Fluffy rice, perfectly cooked spicy salmon, fresh veggies and a spicy mayo come together to make this salmon rice bowl recipe such a delicious weekday dinner, that’s sure to be a favourite!
This salmon rice bowl recipe combines some of my very favourite things: carbs, veggies, salmon and a hit of spice (not to mention flavour and tons of texture)!
We go out every so often to those healthy fast food restaurants and grab a meal (you know those “bowl” meals where there’s some sort of carb, veggies, sauce and protein), but there’s nothing quite like making a meal yourself.
I go through phases where I’m really into things for a while. These days? Salmon. I mean, I really enjoy salmon anyway, but a little extra these days. And I love how I can take a simple fillet of salmon and turn it into something extra tasty (with little fuss).
How To Make a Spicy Salmon Rice Bowl
Full details are in the recipe card below, but here are the basics:
Start by making the spicy mayo sauce by whisking together some sriracha and mayonnaise. You can set that aside while you get everything else ready.
Now, whisk together the soy sauce mixture. There’s delicious ingredients here, like soy sauce (of course), honey, sriracha and sesame oil.
Reserve some of the sauce (for the salmon before cooking). Then place the remaining in a mini saucepan and heat through to reduce/thicken (and brush over the salmon after it’s cooked). There is so much flavour here!
Place the salmon fillets on a parchment paper-lined sheet pan and brush with some of the reserved soy sauce mixture. Tuck the narrow (thin) end of each salmon fillet underneath so that the fillets cook evenly.
Bake the salmon fillets until cooked through. You’ll be thankful you lined the sheet pan with parchment paper. It makes cleanup so much easier!
Brush the reduced soy sauce mixture over the salmon fillets. Yum!
Now, divide some cooked rice between two bowls, place your salmon fillets on there, then top with kimchi, carrot and cucumber.
Then garnish with lots of green onion and sesame seeds, and drizzle over the spicy mayo sauce.

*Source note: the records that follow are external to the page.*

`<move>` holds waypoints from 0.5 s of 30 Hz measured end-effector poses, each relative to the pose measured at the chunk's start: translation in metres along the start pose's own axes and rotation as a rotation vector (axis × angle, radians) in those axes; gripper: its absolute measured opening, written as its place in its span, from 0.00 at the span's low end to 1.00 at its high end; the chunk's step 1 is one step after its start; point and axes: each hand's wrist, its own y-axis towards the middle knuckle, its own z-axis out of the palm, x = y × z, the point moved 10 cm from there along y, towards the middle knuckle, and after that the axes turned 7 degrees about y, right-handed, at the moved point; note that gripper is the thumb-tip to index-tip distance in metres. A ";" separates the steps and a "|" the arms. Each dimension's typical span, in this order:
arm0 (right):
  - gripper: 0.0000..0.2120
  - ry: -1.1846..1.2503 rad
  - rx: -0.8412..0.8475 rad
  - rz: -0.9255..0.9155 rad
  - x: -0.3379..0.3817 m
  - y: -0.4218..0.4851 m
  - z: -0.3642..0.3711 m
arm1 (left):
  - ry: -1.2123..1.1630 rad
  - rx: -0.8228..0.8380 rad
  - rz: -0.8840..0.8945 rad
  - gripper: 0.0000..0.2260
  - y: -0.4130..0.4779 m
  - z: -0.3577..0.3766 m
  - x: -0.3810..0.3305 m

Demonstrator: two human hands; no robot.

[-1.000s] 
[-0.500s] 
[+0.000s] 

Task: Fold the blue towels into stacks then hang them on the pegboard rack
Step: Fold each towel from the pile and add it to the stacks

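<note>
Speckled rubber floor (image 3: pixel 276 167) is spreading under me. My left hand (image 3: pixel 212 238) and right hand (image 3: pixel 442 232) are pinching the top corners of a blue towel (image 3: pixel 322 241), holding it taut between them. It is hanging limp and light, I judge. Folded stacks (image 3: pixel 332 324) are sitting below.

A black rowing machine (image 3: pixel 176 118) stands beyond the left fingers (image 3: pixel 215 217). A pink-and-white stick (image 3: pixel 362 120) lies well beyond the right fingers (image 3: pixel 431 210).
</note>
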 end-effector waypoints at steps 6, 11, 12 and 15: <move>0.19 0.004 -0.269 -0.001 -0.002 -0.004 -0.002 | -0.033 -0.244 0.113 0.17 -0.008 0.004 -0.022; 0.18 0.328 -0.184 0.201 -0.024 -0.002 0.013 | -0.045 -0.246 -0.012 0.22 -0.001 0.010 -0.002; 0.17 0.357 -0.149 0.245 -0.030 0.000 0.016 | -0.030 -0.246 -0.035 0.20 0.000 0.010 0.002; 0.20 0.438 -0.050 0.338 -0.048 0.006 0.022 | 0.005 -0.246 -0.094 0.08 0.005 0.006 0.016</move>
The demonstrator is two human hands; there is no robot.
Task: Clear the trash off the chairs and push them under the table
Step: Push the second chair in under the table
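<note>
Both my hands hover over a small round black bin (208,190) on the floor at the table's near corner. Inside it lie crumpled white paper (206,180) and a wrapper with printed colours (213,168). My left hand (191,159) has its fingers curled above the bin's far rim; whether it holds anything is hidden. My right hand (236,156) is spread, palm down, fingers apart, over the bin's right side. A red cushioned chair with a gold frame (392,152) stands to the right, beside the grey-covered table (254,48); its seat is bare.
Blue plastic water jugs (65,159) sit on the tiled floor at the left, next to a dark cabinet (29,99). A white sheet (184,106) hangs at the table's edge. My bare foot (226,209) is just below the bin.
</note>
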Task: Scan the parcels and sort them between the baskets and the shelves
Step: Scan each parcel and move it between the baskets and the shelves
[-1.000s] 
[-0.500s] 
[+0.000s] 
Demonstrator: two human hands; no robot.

Devour.
Do I Have To Use Rice?
Not at all!
Though this is a rice bowl recipe, feel free to substitute something else instead of the rice.
Quinoa, farro or cauliflower rice are other great options.
Customize the Bowls
You can totally customize this salmon rice bowl with toppings. Besides what’s on the bowl already, some other delicious options are:
- Nori or dried seaweed
- Roasted cashews or peanuts
- Chili oil
- Diced or sliced bell pepper
- Shredded cabbage
- Sesame seeds
- Hot sauce
- Jammy soft-boiled egg
More Easy Rice Bowl Recipes
If you make this salmon rice bowl recipe, be sure to leave a comment below!
Spicy Salmon Rice Bowl Recipe
- 2 tablespoons mayonnaise
- 1 tablespoon sriracha
Glaze/Sauce for Salmon
- 2 tablespoons soy sauce
- 1 tablespoon honey
- 1 tablespoon sriracha
- 1 teaspoon sesame oil
Other Salmon Rice Bowl Components
- 2 to 3 cups cooked rice, depending on how much rice you want (to yield this amount, you'll need approximately ⅔ cup to 1 cup of uncooked rice depending on the variety)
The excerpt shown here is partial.